De las almas gemelas y otras mierdas cursis.

     Cuando uno se da el tiempo de recorrer las arboladas alamedas de nuestra apurada ciudad, podemos siempre ver parejas entrelazadas: enredaderas con una misma raíz de manos y dedos que se besan.
     Hay motivos, detalles que hacen que busquemos el consuelo de compartir un corazón con otra persona; ciertos gestos, ciertas sonrisas discretas y encantadoras que nos hacen ansiar la compañía de ese ser que nos cautiva con el solo latir de su mirada.

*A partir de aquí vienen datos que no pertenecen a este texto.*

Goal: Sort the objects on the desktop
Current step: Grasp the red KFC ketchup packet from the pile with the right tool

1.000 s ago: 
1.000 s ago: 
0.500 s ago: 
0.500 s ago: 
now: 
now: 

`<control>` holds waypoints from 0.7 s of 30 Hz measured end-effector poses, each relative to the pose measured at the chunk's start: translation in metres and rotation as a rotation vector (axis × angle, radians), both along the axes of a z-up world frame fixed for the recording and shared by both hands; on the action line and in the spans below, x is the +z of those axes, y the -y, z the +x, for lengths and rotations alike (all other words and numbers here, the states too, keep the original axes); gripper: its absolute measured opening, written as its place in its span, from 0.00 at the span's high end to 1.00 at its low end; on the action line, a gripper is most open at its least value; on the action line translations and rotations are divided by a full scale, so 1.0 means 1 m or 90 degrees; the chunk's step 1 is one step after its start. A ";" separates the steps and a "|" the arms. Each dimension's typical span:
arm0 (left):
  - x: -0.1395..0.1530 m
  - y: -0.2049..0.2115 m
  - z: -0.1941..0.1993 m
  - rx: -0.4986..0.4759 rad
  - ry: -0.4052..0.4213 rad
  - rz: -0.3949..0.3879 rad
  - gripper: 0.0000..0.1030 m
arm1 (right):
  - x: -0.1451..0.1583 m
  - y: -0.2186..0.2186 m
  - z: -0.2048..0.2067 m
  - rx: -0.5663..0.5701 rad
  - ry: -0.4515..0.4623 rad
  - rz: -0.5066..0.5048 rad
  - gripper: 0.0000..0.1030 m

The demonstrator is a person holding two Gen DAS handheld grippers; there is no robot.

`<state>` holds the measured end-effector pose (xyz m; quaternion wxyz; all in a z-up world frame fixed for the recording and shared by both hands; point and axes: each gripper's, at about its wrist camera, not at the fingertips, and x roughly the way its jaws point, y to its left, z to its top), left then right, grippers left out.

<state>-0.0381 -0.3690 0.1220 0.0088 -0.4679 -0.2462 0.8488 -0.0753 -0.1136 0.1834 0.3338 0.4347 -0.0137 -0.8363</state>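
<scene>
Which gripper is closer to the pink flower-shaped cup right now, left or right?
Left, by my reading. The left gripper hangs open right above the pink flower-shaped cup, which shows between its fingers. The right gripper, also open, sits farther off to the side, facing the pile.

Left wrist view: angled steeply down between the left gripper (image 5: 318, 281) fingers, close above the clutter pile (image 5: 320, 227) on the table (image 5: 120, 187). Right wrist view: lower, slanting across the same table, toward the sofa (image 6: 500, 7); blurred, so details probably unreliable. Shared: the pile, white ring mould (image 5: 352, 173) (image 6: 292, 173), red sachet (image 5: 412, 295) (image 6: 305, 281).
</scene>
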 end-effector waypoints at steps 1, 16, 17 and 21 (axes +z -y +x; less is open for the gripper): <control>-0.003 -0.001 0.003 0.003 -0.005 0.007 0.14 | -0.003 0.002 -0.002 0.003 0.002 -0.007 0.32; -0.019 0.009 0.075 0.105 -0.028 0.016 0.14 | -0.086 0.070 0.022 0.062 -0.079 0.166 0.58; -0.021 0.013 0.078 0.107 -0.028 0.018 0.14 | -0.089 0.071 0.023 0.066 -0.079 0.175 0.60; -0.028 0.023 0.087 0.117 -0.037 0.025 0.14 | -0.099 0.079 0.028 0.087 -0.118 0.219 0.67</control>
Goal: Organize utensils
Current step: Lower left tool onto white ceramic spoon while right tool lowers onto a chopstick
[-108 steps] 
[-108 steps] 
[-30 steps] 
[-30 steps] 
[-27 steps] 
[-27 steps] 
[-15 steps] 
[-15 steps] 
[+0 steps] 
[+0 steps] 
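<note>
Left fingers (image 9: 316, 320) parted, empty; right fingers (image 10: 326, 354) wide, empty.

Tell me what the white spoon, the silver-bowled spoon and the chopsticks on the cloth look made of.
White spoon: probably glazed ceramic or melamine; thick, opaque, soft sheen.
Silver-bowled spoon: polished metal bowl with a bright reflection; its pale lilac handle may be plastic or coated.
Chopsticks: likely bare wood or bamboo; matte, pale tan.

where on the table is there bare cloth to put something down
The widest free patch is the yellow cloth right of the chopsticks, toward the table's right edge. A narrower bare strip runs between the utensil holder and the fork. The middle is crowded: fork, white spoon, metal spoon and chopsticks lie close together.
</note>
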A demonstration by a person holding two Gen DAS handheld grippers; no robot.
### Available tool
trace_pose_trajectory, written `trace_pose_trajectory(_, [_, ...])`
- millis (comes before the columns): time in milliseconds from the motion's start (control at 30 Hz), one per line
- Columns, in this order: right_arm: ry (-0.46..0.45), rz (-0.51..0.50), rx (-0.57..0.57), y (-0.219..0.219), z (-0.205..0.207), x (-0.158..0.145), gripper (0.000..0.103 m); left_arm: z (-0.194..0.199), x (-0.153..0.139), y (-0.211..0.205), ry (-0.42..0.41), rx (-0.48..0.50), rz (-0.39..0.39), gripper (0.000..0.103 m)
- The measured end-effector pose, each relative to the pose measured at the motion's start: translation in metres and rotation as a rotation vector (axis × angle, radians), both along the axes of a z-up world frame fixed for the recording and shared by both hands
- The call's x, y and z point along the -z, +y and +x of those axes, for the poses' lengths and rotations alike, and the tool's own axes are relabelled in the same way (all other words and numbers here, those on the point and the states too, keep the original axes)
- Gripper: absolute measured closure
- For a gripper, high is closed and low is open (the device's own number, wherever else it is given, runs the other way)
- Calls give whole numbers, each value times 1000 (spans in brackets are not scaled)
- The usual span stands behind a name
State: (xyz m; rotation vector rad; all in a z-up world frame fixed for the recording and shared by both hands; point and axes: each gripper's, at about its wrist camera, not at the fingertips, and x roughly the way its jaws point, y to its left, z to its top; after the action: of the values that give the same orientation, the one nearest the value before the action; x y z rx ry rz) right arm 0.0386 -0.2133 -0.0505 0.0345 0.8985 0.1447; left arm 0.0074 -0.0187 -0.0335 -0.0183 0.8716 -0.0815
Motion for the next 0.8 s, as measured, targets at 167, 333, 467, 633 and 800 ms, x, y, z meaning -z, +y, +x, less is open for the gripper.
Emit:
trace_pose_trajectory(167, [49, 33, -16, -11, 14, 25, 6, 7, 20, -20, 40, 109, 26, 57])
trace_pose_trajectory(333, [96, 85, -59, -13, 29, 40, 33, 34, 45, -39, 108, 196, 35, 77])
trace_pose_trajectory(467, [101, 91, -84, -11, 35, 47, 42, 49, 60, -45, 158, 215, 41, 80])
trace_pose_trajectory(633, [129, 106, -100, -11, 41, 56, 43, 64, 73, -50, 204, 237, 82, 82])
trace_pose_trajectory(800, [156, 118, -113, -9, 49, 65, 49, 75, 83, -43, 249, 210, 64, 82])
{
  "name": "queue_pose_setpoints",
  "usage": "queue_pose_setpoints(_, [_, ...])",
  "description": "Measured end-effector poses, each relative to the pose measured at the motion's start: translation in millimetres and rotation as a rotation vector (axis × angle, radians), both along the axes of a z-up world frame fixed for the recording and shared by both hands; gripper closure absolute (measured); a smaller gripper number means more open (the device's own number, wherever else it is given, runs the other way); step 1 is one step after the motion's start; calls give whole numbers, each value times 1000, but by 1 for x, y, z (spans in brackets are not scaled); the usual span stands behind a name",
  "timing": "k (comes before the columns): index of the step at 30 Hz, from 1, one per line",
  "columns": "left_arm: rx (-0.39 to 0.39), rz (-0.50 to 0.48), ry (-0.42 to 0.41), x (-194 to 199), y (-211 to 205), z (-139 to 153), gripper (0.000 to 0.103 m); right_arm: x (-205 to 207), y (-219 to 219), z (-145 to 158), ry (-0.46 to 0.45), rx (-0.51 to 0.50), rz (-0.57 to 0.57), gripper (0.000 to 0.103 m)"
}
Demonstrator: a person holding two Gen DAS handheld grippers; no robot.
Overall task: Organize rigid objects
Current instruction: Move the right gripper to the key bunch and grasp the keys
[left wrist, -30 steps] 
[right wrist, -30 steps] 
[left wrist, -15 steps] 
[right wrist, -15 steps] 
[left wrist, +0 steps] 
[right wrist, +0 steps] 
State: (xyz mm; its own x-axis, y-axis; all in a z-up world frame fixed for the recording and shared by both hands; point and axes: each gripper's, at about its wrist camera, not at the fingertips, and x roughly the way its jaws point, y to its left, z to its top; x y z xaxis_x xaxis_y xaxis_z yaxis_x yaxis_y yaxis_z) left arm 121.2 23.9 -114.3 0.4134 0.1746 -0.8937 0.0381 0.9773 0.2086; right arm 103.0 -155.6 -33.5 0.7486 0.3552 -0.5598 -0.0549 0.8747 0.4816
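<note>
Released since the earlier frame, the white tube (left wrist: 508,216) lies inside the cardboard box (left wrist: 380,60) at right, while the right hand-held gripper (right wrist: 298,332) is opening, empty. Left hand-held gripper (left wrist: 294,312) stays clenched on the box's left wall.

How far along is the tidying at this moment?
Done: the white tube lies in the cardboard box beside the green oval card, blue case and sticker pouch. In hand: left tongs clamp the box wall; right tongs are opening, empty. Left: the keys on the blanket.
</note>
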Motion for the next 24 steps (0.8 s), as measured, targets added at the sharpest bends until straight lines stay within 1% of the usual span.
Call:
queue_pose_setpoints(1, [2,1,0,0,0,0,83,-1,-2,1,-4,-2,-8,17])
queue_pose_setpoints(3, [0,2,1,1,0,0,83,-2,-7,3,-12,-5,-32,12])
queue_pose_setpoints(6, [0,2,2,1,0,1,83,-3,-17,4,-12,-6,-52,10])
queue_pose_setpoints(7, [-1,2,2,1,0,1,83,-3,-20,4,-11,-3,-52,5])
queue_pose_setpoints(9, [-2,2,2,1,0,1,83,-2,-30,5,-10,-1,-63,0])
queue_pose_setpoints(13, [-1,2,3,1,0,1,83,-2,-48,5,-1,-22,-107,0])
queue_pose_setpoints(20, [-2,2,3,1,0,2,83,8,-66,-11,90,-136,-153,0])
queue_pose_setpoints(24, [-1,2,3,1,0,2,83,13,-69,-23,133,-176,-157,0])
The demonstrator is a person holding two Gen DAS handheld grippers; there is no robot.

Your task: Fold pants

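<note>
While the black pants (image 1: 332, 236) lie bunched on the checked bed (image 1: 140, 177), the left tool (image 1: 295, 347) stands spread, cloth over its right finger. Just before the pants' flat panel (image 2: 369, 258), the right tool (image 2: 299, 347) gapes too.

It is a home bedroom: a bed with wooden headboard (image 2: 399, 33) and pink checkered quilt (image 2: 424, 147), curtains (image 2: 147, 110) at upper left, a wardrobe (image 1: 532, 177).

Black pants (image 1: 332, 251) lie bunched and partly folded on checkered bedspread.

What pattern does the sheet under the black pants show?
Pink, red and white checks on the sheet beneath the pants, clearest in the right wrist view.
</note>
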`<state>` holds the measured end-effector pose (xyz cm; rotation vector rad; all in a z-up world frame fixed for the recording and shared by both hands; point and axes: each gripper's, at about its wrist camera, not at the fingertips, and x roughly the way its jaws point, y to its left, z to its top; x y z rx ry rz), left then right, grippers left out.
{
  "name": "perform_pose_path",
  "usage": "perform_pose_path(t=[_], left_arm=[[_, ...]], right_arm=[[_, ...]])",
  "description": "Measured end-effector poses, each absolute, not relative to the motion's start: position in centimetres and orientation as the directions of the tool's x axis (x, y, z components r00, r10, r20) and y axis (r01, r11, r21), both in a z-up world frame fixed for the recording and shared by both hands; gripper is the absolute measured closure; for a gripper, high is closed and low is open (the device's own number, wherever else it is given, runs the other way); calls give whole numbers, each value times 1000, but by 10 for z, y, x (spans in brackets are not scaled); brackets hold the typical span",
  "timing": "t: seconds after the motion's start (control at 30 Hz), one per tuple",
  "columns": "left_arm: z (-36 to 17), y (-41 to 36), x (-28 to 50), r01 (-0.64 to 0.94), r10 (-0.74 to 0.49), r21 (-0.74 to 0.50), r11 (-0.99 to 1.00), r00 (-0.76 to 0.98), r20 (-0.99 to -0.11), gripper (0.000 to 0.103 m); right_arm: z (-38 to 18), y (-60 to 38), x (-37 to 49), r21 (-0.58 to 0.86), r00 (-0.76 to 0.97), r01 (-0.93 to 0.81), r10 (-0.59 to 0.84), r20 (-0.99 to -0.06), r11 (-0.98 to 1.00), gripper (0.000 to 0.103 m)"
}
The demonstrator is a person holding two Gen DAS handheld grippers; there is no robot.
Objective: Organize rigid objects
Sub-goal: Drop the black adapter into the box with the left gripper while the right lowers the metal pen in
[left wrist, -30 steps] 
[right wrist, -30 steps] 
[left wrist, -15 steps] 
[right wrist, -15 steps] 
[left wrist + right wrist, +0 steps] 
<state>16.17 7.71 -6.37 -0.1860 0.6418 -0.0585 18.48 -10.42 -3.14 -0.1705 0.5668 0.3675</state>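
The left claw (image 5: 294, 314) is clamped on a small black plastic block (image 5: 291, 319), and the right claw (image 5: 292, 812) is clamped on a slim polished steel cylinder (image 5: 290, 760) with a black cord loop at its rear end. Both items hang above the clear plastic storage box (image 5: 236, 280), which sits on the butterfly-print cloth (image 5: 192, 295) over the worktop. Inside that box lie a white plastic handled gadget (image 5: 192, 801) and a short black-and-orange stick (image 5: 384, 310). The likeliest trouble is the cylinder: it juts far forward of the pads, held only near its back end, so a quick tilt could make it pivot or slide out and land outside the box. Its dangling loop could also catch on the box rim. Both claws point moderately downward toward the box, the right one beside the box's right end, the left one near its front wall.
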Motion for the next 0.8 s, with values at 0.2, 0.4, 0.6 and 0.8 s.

     Cuando esto ocurre, cuando descubrimos ese pequeño remanso de paz y dolor contenido en un par de labios, sentimos el impulso de juntar las bocas en fugaz aleteo de mariposas. Entonces, con ese fin, cuidamos que cada palabra que se eleva desde nuestra lengua sea pulida y de dulce sonido, que cada mirada se convierta en pequeño milagro que escapa de nuestros ojos, nos habituamos a asfixiarnos con los pensamientos (y hasta encontramos cierto placer en ello), susurramos canciones y tristes versos de amor.
     Esto aterriza en la persona amada como una semilla de amor que cae en terrenos inciertos: a veces crece y prospera, florece hasta morir en una exhalación. A veces, por el contrario, la semilla ni siquiera llega a sentir la dulce agonía de nacer.